Reputation: 43
Consider the below sample dataframe;
Sample DataFrame
| outcome
|
----------------------------------------------------------
| Stewart Young, CEO, ABC Corp; Mark Hill, CFO, DCB Corp |
| Hill Man, Executive, FC Bank
|
I would like to perform a string split based on ;
and then split at ,
. For example I would need the outcome provided below:
| Name | Role | Company |
-----------------------------------------------------------
| Stewart Young, Mark Hill| CEO, CFO | ABC Corp, DCB Corp |
| Hill Man | Executive| FC Bank |
I can perform a string split at ;
, but I am unable to obtain exact names, roles and company.
Upvotes: 1
Views: 235
Reputation: 522007
Here is a base R solution which seems to be working:
output <- apply(df, 1, function(r) {
parts <- unlist(strsplit(r, ";\\s*"))
Name <- sapply(parts, function(x) { strsplit(x, ",\\s*")[[1]][1] })
Name <- paste(Name, collapse=", ")
Role <- sapply(parts, function(x) { strsplit(x, ",\\s*")[[1]][2] })
Role <- paste(Role, collapse=", ")
Company <- sapply(parts, function(x) { strsplit(x, ",\\s*")[[1]][3] })

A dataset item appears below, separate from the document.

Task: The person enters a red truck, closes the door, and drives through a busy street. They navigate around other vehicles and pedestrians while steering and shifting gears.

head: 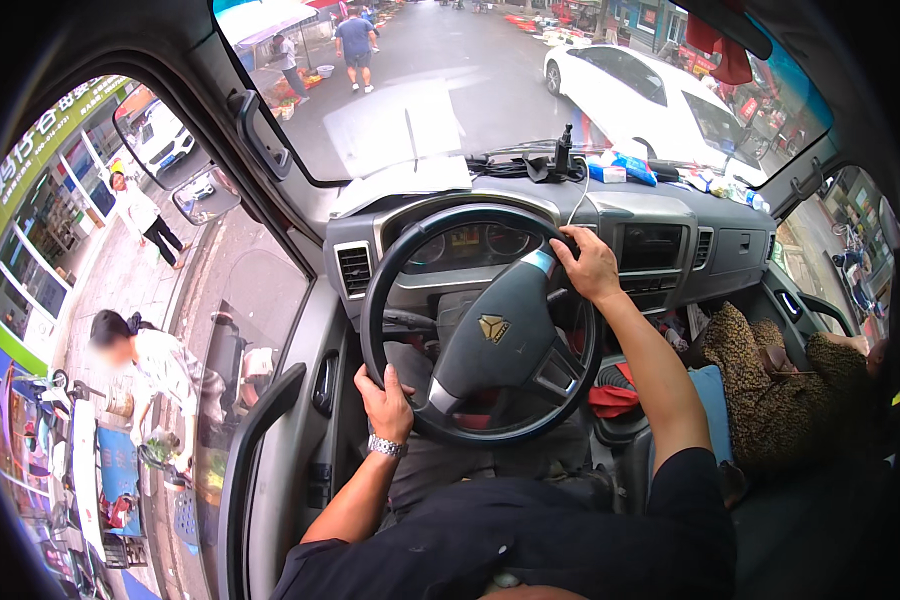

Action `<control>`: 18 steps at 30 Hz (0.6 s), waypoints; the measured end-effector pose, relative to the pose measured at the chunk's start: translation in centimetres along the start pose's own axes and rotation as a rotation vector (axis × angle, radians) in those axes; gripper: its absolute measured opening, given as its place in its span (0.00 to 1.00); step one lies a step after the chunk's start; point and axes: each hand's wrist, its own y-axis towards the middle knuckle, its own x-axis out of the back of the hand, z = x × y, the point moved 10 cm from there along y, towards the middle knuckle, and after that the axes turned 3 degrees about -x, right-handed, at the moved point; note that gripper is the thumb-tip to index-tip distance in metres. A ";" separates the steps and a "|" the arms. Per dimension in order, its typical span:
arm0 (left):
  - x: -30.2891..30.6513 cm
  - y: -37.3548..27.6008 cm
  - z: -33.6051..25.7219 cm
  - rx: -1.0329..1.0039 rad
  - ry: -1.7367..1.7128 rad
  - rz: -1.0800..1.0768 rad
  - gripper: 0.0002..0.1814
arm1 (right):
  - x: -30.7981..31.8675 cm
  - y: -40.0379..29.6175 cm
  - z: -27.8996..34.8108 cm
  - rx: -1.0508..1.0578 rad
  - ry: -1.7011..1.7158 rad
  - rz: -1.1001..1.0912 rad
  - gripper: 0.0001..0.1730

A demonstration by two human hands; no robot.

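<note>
A large black steering wheel (487, 431) with a gold emblem on its hub stands before me, turned so its spokes lie aslant. My left hand (387, 403) grips the rim at the lower left; a metal-band watch (387, 446) is on that wrist. At the upper right of the rim my right hand (589, 262) is curled over it, with the fingers near the dashboard edge. Behind the wheel sits the instrument cluster (469, 244). White papers (412, 180) lie on the dashboard, left of a black phone mount (564, 154) with a white cable.
A white car (622, 90) is close ahead on the right. Someone in blue (356, 45) walks on the road near stalls at the left. Beyond the left window, a person in white (169, 360) bends beside a scooter (229, 360). A passenger in patterned clothes (757, 375) sits at my right.
</note>
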 end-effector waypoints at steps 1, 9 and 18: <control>0.1 0.3 0.0 -0.004 0.019 0.008 0.25 | -0.1 -0.2 -0.3 -0.009 0.024 0.003 0.25; -0.1 3.5 -1.4 -0.042 0.096 0.102 0.22 | -0.6 -3.0 -4.1 -0.290 0.265 0.069 0.27; -0.3 4.6 -0.2 0.054 0.042 0.174 0.25 | -1.3 -5.3 -6.4 -0.346 0.393 0.061 0.31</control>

Company <- paste(Company, collapse=",")
c(Name, Role, Company)
})
output <- data.frame(t(output))
output
X1 X2 X3
1 Stewart Young, Mark Hill CEO, CFO ABC Corp,DCB Corp
2 Hill Man Executive FC Bank
Data:
df <- data.frame(outcome=c("Stewart Young, CEO, ABC Corp; Mark Hill, CFO, DCB Corp",
"Hill Man, Executive, FC Bank"),
stringsAsFactors=FALSE)
Upvotes: 3
Reputation: 389135
I would suggest to keep every entry in separate row instead of merging them together. Using dplyr
and tidyr
one way would be
library(dplyr)
library(tidyr)
df %>%
separate_rows(outcome, sep = ";") %>%
separate(outcome, c("Name", "Role", "Company"), sep = ", ")
# Name Role Company
#1 Stewart Young CEO ABC Corp
#2 Mark Hill CFO DCB Corp
#3 Hill Man Executive FC Bank
However, if you need output as shown we can do
df %>%
mutate(row = row_number()) %>%
separate_rows(outcome, sep = ";") %>%
separate(outcome, c("Name", "Role", "Company"), sep = ", ") %>%
group_by(row) %>%
summarise_all(toString) %>%
select(-row)
# Name Role Company
# <chr> <chr> <chr>
#1 Stewart Young, Mark Hill CEO, CFO ABC Corp, DCB Corp
#2 Hill Man Executive FC Bank
data
df <- structure(list(outcome = structure(2:1, .Label = c("Hill Man,
Executive, FC Bank", "Stewart Young, CEO, ABC Corp; Mark Hill, CFO, DCB Corp"),
class = "factor")), class = "data.frame", row.names = c(NA, -2L))
Upvotes: 2